Primary Source
“Police Working Without Result on Stranglings,” Boston Globe, July 8, 1962.
The search for a strangler of middle-aged women—perhaps three men—continued fruitlessly last night.
The effort was pressed in Boston by police of five divisions, but the unsolved murders of a Back Bay woman June 14 and a Brighton woman last Saturday were not noticeably nearer solution.
Lynn polices were also involved, because of a strangling there last Saturday.
The victims were 55, 65 and 68 years old. All were strangled with pieces of their own clothing. All lived alone and were normally suspicious of unknown visitors. Neighbors said they kept their doors locked, opening them only to friends.
Yet all were quietly murdered in the privacy of their homes, with no outward signs of disturbance noticed in the neighborhood.
An enormous number of clues has only further confused investigators, so that one official said yesterday he was operating on the theory that at least the Boston and Lynn Murders were by different men, their methods of killing a grim coincidence.

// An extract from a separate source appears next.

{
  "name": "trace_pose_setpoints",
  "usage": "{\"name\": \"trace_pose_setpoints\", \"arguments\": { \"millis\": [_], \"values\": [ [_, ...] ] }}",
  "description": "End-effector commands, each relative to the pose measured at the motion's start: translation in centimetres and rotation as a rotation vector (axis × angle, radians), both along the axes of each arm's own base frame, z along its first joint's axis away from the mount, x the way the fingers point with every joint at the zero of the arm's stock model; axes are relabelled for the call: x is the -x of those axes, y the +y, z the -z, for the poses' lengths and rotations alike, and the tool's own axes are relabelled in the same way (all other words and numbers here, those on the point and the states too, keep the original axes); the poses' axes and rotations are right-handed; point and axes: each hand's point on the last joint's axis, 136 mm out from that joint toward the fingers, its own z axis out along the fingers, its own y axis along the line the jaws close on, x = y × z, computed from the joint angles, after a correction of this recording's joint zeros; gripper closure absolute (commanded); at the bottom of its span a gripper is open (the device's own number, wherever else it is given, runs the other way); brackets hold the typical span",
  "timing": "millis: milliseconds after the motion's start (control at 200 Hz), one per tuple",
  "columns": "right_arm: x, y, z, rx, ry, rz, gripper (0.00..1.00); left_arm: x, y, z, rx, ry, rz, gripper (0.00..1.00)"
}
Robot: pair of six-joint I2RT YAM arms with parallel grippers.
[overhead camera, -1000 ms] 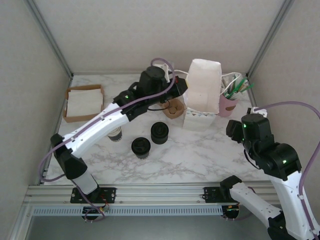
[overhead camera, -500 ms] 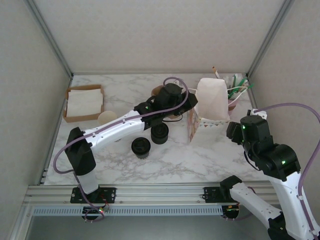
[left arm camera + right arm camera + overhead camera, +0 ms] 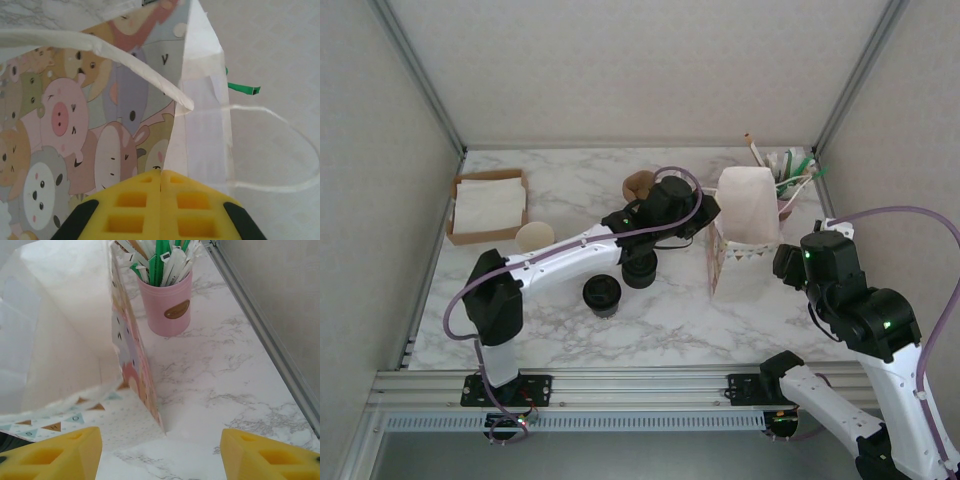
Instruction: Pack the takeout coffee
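Note:
A paper bag (image 3: 748, 240) printed with cartoon animals (image 3: 100, 135) stands upright at the right of the middle, its mouth open upward. My left gripper (image 3: 708, 212) (image 3: 161, 172) reaches across the table and is shut on the bag's upper left edge, with a white string handle (image 3: 115, 55) looping over it. My right gripper (image 3: 784, 262) (image 3: 162, 460) is open, low beside the bag's right wall (image 3: 135, 370). Two black round tops (image 3: 602, 293) (image 3: 640, 268) stand at the middle. From above I cannot tell which one is the takeout coffee.
A pink cup of straws and stirrers (image 3: 786, 185) (image 3: 167, 305) stands behind the bag by the right wall. A cream cup stack (image 3: 533, 237) sits partly under my left arm. A brown cardboard piece (image 3: 638, 185) lies behind the left wrist, and a napkin box (image 3: 488, 205) sits far left.
My left arm has swung right and a little nearer, dragging the bag with it. The bag has gone from leaning to upright beside my right gripper. The right arm has stayed put.

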Motion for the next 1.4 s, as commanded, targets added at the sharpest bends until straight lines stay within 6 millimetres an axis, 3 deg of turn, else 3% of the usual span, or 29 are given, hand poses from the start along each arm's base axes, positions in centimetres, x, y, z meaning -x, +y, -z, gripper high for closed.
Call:
{"name": "trace_pose_setpoints", "arguments": {
  "millis": [0,205,386,651,796,986,1132,1397],
  "values": [
    [-0.1,-0.3,-0.8,0.005,-0.019,0.012,0.36,0.5,-1.3,0.7,0.033,0.038,0.017,0.88],
    [-0.4,0.1,-0.8,0.0,-0.015,-0.004,0.36,1.1,-2.2,0.7,0.061,0.053,0.04,0.75],
    [-0.5,0.8,-1.1,-0.014,-0.008,-0.037,0.36,1.5,-2.1,-0.3,0.073,0.028,0.051,0.47],
    [-0.2,2.5,-2.4,-0.068,-0.033,-0.141,0.32,2.1,-1.6,-4.1,0.073,-0.079,0.073,0.01],
    [0.3,2.8,-3.1,-0.086,-0.034,-0.168,0.22,2.5,-0.1,-5.5,0.034,-0.112,0.03,0.0],
    [1.1,3.2,-3.9,-0.11,-0.043,-0.209,0.12,3.1,1.7,-9.3,0.054,-0.185,0.001,0.0],
    [1.3,4.7,-3.7,-0.15,-0.015,-0.281,0.08,3.4,1.4,-10.3,0.048,-0.206,0.057,0.0],
    [1.7,5.6,-2.5,-0.166,0.039,-0.322,0.08,3.9,0.4,-11.4,0.091,-0.212,0.173,0.0]
  ]
}}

Police admitted that, however many men are involved, one or more dangerous and perhaps psychopathic killers remain at large in Greater Boston. The strain from this fact was apparent in the faces of the detectives at their work, as well as in the voices of the many women who called headquarters during the week with complaints of prowlers.
Police received two calls Friday from residents of Commonwealth av., Brighton, who reported that a man rang their doorbells and, when queried over apartment intercom systems, said he wished to speak “only to single, Christian women.”
No trace of the man was found, though the area was scoured. At almost the same time a Lynn woman received a phone call.
“This is the strangler,” a muffled voice said. “You’re next.”